As shown in FIG. 20(a), the liquid crystal device 100 includes a pixel Px constituted of a plurality of pixels D1, D2, and D3 forming one group. The respective pixels D1, D2, and D3 include a pixel electrode 115, and one colored layer of one of the three primary colors (RGB) is provided for each of the three pixels D1, D2, and D3. Therefore, the respective pixels D1, D2, and D3 are respectively a red pixel D1, a green pixel D2, and a blue pixel D3. As shown in FIG. 20(a), in each of the pixels D1, D2, and D3, the pixel electrode 115 is constituted of island-shaped sub-pixel electrodes 115a, 115b, and 115c that are separated from each other. In the sub-pixel electrode 115a, the electrode radiates out from the center, and a plurality of fine cutouts 133 are formed in the periphery of the sub-pixel electrode. Also, in the sub-pixel electrodes 115b and 115c, cutouts 132 that are cut out from a portion of the pixel electrode 115 to separate the pixel electrode 115 into sub-pixel electrodes are formed. By forming the cutouts 132 to separate the pixel electrode 115 into such sub-pixel electrodes, the pixel electrode 115 is formed into separate substantially rectangular sub-pixel electrodes 115b and 115c. In the respective pixels D1, D2, and D3, the respective sub-pixel electrodes 115a, 115b, and 115c are connected to a connecting portion 159 so as to be at the same potential.

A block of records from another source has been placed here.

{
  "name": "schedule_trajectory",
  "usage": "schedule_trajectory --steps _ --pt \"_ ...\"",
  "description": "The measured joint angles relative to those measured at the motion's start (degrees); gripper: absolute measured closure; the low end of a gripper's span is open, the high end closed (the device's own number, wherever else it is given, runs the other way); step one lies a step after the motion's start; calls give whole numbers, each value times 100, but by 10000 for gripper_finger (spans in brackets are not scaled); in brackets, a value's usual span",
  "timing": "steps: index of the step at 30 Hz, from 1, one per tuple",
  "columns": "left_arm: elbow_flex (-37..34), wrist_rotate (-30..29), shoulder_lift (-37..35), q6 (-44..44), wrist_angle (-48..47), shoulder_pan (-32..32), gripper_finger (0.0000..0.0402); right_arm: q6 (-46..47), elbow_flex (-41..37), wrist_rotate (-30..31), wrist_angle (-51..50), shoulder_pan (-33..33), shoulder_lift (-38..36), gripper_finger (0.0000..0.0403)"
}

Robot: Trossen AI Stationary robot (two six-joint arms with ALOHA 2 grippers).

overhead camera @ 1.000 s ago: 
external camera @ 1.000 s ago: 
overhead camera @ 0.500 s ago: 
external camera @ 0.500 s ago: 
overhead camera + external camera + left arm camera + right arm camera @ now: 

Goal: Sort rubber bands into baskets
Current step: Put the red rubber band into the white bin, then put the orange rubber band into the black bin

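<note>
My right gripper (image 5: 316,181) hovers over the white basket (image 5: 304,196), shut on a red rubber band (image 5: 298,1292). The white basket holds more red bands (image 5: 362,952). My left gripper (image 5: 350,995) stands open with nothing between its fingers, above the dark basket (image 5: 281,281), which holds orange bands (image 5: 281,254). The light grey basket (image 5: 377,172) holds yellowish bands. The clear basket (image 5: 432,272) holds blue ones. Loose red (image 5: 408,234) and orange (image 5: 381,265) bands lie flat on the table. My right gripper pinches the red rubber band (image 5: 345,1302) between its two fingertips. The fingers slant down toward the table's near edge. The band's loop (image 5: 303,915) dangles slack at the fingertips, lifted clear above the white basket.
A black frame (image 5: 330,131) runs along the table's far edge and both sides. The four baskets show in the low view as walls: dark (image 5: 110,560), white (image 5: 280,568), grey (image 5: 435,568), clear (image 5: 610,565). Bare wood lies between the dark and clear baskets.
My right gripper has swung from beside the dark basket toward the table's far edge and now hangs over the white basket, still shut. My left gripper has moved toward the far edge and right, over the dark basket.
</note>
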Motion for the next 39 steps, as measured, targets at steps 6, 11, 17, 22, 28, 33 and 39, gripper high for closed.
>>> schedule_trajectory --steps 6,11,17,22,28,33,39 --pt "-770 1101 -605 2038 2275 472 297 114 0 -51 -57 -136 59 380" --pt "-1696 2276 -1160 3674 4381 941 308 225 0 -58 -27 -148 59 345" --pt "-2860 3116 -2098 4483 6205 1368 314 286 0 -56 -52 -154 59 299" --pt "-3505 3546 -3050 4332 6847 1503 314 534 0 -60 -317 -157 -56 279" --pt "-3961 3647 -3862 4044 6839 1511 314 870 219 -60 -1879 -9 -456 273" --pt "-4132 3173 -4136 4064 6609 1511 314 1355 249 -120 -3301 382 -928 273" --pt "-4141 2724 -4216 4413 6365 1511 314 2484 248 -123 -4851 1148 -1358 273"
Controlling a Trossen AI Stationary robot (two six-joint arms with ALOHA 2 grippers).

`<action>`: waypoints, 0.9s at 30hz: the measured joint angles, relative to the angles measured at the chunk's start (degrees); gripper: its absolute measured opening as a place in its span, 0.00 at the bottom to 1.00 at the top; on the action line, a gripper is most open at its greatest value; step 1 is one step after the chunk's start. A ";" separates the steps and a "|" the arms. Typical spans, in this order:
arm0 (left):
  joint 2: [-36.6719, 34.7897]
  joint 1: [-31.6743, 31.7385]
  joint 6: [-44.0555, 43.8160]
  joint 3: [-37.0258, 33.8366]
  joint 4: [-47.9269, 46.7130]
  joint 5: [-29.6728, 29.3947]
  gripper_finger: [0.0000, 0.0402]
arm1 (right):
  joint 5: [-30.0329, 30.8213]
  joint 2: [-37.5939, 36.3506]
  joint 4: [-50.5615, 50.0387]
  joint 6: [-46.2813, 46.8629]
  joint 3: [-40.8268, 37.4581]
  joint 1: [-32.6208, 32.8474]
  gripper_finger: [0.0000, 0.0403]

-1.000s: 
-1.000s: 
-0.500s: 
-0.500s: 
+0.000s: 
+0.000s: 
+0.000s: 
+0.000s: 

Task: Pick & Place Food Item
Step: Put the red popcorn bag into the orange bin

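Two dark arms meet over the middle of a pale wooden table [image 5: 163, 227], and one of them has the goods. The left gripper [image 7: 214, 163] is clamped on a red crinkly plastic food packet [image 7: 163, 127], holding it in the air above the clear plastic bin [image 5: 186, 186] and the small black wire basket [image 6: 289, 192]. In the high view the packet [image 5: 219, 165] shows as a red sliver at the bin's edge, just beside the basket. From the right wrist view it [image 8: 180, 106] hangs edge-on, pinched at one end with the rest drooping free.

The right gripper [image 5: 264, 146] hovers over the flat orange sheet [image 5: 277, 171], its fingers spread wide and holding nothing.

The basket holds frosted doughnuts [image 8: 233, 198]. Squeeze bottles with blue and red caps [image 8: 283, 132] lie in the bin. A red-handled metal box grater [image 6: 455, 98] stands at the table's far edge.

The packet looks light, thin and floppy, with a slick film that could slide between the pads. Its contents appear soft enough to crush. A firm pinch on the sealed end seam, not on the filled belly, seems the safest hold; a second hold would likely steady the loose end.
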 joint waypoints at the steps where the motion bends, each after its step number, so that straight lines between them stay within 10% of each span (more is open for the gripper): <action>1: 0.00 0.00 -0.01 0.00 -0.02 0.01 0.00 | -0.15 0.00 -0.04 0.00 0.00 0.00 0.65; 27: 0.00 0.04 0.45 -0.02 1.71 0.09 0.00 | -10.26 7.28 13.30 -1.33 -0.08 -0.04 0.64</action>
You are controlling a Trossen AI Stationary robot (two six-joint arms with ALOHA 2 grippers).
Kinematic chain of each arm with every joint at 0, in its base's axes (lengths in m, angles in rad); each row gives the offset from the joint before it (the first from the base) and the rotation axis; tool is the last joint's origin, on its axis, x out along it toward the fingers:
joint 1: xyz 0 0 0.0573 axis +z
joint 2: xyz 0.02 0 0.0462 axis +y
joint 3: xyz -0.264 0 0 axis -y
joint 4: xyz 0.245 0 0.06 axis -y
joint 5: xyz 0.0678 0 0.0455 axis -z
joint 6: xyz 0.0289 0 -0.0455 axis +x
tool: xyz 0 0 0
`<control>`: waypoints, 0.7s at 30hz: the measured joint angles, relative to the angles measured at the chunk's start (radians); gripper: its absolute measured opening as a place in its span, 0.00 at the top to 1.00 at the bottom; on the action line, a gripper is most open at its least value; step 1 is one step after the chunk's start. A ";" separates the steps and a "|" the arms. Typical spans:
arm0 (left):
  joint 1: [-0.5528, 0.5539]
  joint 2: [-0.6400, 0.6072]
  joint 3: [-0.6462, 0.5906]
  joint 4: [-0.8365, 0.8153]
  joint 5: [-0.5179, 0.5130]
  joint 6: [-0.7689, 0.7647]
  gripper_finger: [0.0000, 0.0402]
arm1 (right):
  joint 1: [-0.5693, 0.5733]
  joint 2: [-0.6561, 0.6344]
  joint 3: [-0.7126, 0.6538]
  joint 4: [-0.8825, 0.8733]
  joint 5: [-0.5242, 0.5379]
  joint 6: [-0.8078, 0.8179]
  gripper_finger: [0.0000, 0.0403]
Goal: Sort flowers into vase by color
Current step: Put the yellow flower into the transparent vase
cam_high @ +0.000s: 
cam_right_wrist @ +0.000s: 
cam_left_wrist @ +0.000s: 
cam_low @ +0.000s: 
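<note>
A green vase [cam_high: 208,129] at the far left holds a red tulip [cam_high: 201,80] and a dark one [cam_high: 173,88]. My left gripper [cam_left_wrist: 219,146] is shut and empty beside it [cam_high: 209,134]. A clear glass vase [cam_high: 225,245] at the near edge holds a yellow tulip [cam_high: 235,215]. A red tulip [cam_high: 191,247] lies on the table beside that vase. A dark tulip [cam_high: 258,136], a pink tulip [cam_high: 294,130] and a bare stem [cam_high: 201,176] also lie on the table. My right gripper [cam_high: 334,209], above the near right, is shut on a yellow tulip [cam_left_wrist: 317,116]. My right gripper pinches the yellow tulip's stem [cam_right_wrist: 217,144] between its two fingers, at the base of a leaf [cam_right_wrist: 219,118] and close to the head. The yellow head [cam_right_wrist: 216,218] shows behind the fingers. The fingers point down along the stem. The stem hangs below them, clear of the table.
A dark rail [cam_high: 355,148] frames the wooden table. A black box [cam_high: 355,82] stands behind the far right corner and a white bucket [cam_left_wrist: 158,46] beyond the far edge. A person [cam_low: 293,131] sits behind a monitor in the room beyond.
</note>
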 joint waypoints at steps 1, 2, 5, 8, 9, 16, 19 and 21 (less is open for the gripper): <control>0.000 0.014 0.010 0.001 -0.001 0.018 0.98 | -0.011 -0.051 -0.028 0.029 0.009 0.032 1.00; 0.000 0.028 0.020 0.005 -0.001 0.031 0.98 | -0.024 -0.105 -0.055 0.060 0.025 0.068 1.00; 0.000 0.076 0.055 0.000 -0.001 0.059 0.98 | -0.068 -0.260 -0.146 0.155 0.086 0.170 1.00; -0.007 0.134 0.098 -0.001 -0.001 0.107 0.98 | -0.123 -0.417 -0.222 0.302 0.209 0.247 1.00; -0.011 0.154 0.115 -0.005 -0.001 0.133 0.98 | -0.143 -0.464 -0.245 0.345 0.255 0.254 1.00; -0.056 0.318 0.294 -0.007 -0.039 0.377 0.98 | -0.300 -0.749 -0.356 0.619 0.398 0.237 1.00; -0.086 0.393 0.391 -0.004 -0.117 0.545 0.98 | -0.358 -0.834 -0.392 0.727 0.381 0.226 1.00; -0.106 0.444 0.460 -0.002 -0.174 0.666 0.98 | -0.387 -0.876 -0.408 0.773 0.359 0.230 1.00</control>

As shown in FIG. 20(b), colored layers 122R, 122B, and 122G are provided on an inner side of a main substrate body 120A of the opposite substrate 120 (portion of the main substrate body 120A facing the liquid crystal layer). Also, the peripheries of the respective colored layers are surrounded by a black matrix BM, and the black matrix BM forms the boundaries between the respective pixels D1, D2, and D3 (refer to FIG. 20(a)). On the surface of the colored layers 122R, 122B, and 122G, a common electrode 109 is formed on the entire surface of the opposite substrate 120, and on the inner side of the common electrode 109, protrusions 124 are formed as a way to perform orientation control. These protrusions 124 face substantially the respective centers of the sub-pixel electrodes, and as a result, with the liquid crystal molecules being vertically aligned in an initial state, the inclined surface of the protrusions 124 provides the liquid crystal molecules with a pretilt. As a result, it is possible to control or restrict the direction in which the liquid crystal molecules are inclined, and the liquid crystal molecules are inclined in eight directions from the protrusion 124 when a voltage is applied thereto. In other words, the liquid crystal device 100 has the orientation of the liquid crystal divided among the sub-pixel electrodes 115a, 115b, and 115c in the pixels D1, D2, and D3.
FIG. 21 shows a pixel structure of a liquid crystal display device disclosed in Patent Document 2, and a pixel electrode 220 formed in a pixel area surrounded by gate bus lines 214 and drain bus lines 216 has a plurality of electrode units 240 that have a square outer shaped and that are formed to be smaller than the pixel area, slits 242 of the electrodes formed between adjacent electrode units 240, and connecting electrodes 244 that electrically connect electrode units 240 separated by the slits 242. Each electrode unit 240 has a solid portion 246, and a plurality of trunk portions 248 and branch portions 250 that extend outward in the circumferential direction of the electrode unit 240 from the solid portion 246. Also, as shown in FIG. 21, protruding structures 264 similar to the protrusions 224 shown in FIG. 20(b) are provided in positions facing the solid portions 246 of the respective electrode units 240.